I’m supposed to know my old movies, and yet the instant I saw this photo I realized that not only had I never seen The Senator Was Indiscreet (1947) but until last night I’d never even heard of it. There are always good reasons why movies disappear and never return. I’m presuming that however pleasing it might have seemed to moviegoers in late 1947 and ’48, Senator probably plays like a creaky comedy of manners. Forget about today — it probably had no social resonance five or ten years after it opened. It is one of thousands of respected studio-era films that nobody (not even classic film buffs) gives a damn about today. History is always a merciless critic. Only the truly world-class, creme de la creme efforts are remembered a half-century later. Ask yourselves — among the nine or ten Best Picture contenders vying right now, which will be remembered in 2065? Trust me, only The Wolf of Wall Street, Inside Llewyn Davis and 12 Years A Slave.

Presumably taken sometime in late December of 1947, or just after The Senator Was Indiscreet opened. George Sidney’s Cass Timberlane, another completely forgotten film that costarred Spencer Tracy and Lana Turner, was playing at Leows State.

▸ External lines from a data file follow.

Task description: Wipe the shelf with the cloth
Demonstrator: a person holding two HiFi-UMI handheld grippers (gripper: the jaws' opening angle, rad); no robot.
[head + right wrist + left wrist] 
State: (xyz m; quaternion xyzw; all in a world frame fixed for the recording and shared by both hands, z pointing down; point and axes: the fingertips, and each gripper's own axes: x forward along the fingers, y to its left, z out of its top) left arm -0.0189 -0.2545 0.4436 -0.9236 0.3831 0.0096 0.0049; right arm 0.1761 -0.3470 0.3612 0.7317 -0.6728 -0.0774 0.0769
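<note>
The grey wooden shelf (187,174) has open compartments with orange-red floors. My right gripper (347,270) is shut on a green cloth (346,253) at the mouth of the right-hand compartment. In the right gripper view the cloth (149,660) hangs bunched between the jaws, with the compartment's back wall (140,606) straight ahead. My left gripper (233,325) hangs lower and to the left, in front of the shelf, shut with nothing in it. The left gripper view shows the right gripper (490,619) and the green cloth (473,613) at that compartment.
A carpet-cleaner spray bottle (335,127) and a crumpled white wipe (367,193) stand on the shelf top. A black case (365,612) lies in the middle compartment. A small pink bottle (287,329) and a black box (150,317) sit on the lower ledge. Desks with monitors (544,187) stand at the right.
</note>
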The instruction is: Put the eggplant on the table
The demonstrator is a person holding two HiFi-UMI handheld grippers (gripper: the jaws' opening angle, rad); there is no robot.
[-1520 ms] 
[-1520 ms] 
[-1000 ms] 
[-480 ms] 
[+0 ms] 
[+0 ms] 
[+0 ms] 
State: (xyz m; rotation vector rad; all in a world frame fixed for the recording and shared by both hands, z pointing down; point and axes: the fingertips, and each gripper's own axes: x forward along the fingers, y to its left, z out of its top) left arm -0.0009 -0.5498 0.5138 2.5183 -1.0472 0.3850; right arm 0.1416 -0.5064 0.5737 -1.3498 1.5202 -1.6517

The Senator Was Indiscreet (also know as Mr. Ashton Was Indiscreet) didn’t lack for pedigree in its day. The only film directed by esteemed playwright George S. Kaufman, it was produced by Nunnally Johnson and penned by legendary Front Page and Twentieth Century co-writer Charles McArthur, and William Powell‘s performance resulted in a Best Actor award from the New York Film Critics Circle.

Snapped sometime in March of 1943, or just after Clarence Brown’s The Human Comedy, which starred Mickey Rooney, has opened at the Astor.

Robert Wise’s The Day The Earth Stood Still opened at the Mayfair (Broadway and 47th) on 9.28.51.